- **SUPPLIED INFORMATION**:

────

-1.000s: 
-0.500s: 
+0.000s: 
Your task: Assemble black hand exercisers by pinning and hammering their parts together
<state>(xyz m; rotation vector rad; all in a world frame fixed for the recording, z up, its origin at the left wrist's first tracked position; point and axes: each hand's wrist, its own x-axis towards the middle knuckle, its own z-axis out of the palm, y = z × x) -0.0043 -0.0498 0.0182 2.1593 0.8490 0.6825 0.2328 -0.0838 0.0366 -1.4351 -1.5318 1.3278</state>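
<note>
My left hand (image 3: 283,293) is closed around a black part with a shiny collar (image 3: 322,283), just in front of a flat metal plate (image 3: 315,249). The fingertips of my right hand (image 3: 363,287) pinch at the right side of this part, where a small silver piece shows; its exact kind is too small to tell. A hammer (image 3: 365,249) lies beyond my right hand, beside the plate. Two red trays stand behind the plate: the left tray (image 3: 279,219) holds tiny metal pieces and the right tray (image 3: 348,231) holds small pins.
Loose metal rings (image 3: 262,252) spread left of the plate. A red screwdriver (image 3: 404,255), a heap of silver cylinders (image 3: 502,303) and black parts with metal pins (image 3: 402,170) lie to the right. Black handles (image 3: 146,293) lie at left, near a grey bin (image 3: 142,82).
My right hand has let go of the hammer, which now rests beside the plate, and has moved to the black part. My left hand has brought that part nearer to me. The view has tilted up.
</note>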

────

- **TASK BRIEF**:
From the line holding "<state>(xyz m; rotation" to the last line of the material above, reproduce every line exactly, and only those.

- **COMPLETED EXERCISE**:
<state>(xyz m; rotation vector rad; all in a world frame fixed for the recording, z up, its origin at the left wrist's first tracked position; point and axes: each hand's wrist, its own x-axis towards the middle knuckle, its own z-axis out of the palm, y = z × x) -0.0043 -0.0498 0.0182 2.1593 0.8490 0.6825 0.2328 -0.0838 0.0366 -1.4351 -1.5318 1.3278</state>
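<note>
My left hand (image 3: 283,293) is closed around a black part with a shiny collar (image 3: 322,283), just in front of a flat metal plate (image 3: 315,249). The fingertips of my right hand (image 3: 363,287) pinch at the right side of this part, where a small silver piece shows; its exact kind is too small to tell. A hammer (image 3: 365,249) lies beyond my right hand, beside the plate. Two red trays stand behind the plate: the left tray (image 3: 279,219) holds tiny metal pieces and the right tray (image 3: 348,231) holds small pins.
Loose metal rings (image 3: 262,252) spread left of the plate. A red screwdriver (image 3: 404,255), a heap of silver cylinders (image 3: 502,303) and black parts with metal pins (image 3: 402,170) lie to the right. Black handles (image 3: 146,293) lie at left, near a grey bin (image 3: 142,82).
My right hand has let go of the hammer, which now rests beside the plate, and has moved to the black part. My left hand has brought that part nearer to me. The view has tilted up.
</note>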

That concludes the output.